Everyone who knew Ralph Pontillo, the former president of the Manufacturer & Business Association (MBA) in Erie, was richer for it. And when he died suddenly at only 64 in Florida last week, we are all poorer because of it.
“Our friend Ralph Pontillo was tenacious in his advocacy for manufacturing,” said David N. Taylor, President & CEO of the Pennsylvania Manufacturers’ Association. “Ralph’s charisma, force of personality, and intensity of focus marked him as a true champion for the causes he cared about. He was a great man and a good friend; we are deeply saddened at his passing but are grateful for having known him. God rest his soul.”
During his 27 years running the MBA, a tri-state employers’ group, Ralph promoted and nourished family-sustaining jobs, which alone would provide enough grist for a story about a great life.
But he enriched those around him through his other passions as well.
Ralph raised nearly a million dollars for local charities through the five-day “Roar on the Shore” motorcycle rally held each July for the past 13 years in Erie. He led a regional bike rally to raise money for the Flight 93 National Memorial in Shanksville. He founded Pennsylvania Business Week, a national award-winning economics education program for high school students. He was a stage actor who performed often at the Erie Playhouse, and he recorded two albums of romantic songs.

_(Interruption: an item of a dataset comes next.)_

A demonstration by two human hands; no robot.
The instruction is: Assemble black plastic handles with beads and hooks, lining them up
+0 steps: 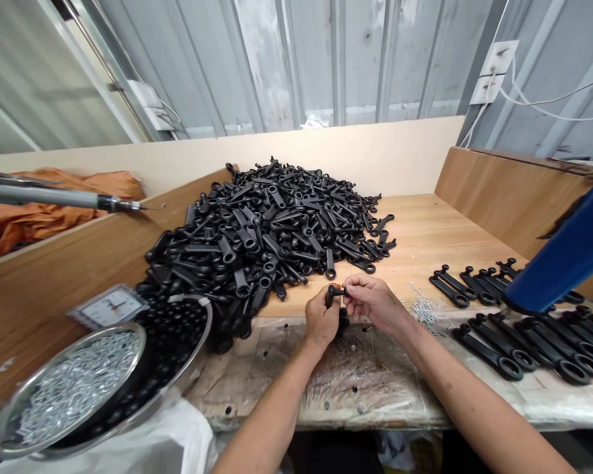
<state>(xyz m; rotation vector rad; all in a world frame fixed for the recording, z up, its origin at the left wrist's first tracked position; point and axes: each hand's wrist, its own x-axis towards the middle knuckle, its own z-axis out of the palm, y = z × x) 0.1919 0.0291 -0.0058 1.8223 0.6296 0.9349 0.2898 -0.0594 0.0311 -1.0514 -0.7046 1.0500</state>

“Ralph really had a life balance,” Marlene Mosco, former regional president of PNC Financial Services Group, said for a video of Ralph’s receiving the 2013 “Man of the Year” award from a local Italian-American civic association. “People like him are really renaissance people. They really understand what living is all about.”
Ralph was born in in Erie in 1955, the son of an Italian immigrant father, and a first-generation Italian American mother. His four brothers and a sister, a narrator in his “Man of the Year” video says, grew up in a typical Italian American family: “You didn’t skip church, played with your friends, minded your parents -- especially your mother -- and you worked. Hard.”
“As soon as the boys reached fourteen, they worked at their dad’s landfill,” the video continues. “There, they learned how to swear, drive bulldozers, and become men.”
Upon graduating from a local high school, he enlisted in the Air Force and served for four years.
He started at the MBA in 1987 as a manager of member services, and in just three years was appointed president. Then, it was just a five-employee organization in a rented office space and a small budget. The membership and employer services grew rapidly under Ralph’s leadership. Now at 3,000 members, MBA is the largest regional manufacturers association in the nation and boasts a 30,000 square foot headquarters and state-of-the-art conference center.
“Ralph mentored me from the first when I started as an intern in the early 1990s,” said Lori Joint, now vice president of the MBA. “He was a visionary, very smart, very outspoken, and not afraid to take risks.”
In 2007, he kicked off the five-day Roar on the Shore Bike Week motorcycle rally. The first year, 10,000 showed up. This past July – with the event still under Ralph’s leadership -- an estimated 160,000 participated; injecting more than $30 million annually into the local economy, the event is the single largest annual economic development program in the region.
This year’s beneficiary was National Association of Mental Illness – Homefront Project. Past beneficiaries include St. Patrick’s Haven, a homeless shelter, and the Boys and Girls Clubs of Erie.
He began Pennsylvania Business Week in 1997 in conjunction with Ft. LeBoeuf High School. Business Week is designed to allow teams of high school students to manage companies through a business simulation for an entire week. Students are taught how to manage finances, execute effective advertising campaigns, and work together as a team to achieve success. In 1999, the MBA turned the program over to Americans for the Competitive Enterprise System (ACES).
“He was passionate in his belief of the United States and the capitalist system,” said long-time friend and colleague Darlene Robbins, President of the Northeast PA Manufacturers & Employers Association (MAEA). “He always defended both in his promotion of conservative economics.”
In 2011, Ralph was the guest speaker at MAEA’s installation of officers in Pottsville. His topic was “The Greatness of America.” Following is a portion of what he said that day:
“The United States is a remarkable country unlike any in the world. The accomplishments of our great nation are the result of the contributions and sacrifices of its citizens, not the state. It is these Americans who have provided the greatest advancements in technology, innovation, and research in virtually every industry, and by doing so, afforded the highest standard of living to the greatest number of people than any place on Earth. The citizens of the United States have generously given more monetary and physical aid to foreign countries in defense, food, medical care, and services than most other nations combined. It is what the greatness of the United States is not a result of its government but its people.”
Ralph is survived by his wife Dana, his three daughters Nicole Duckworth (Scott), Amy Reszkowski (Joe), and Anne Marie Pontillo and three grandchildren.
A funeral mass will take place on Tuesday, September 24 at 10:00 a.m. at Saint Peter Cathedral on West 10th Street in Erie.